■ **Work order**
No image is to be carried over; reproduce the rest of the listing word for word.

------ Stored data ------

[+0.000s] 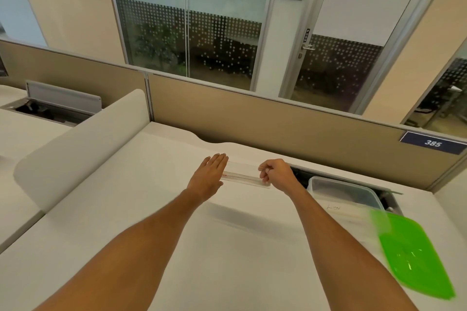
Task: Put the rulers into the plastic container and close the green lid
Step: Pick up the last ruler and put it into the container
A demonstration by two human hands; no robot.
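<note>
Two clear plastic rulers [242, 176] lie side by side on the white desk, far from me. My left hand [209, 177] lies flat, fingers together, over their left ends. My right hand [276, 174] pinches the right end of the rulers between thumb and fingers. A clear plastic container [346, 195] stands open to the right of my right hand. Its green lid [414, 252] lies flat on the desk nearer to me, at the right.
A beige partition [278, 124] with a "385" label runs behind the desk. A dark cable slot [300, 174] opens in the desktop behind the container. A white rounded divider [75, 144] stands at the left. Glass walls and a door are beyond.
</note>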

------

■ **Answer to the problem**
[+0.000s] 
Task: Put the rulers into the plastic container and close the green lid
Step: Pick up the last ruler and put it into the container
A demonstration by two human hands; no robot.
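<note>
Two clear plastic rulers [242, 176] lie side by side on the white desk, far from me. My left hand [209, 177] lies flat, fingers together, over their left ends. My right hand [276, 174] pinches the right end of the rulers between thumb and fingers. A clear plastic container [346, 195] stands open to the right of my right hand. Its green lid [414, 252] lies flat on the desk nearer to me, at the right.
A beige partition [278, 124] with a "385" label runs behind the desk. A dark cable slot [300, 174] opens in the desktop behind the container. A white rounded divider [75, 144] stands at the left. Glass walls and a door are beyond.
</note>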

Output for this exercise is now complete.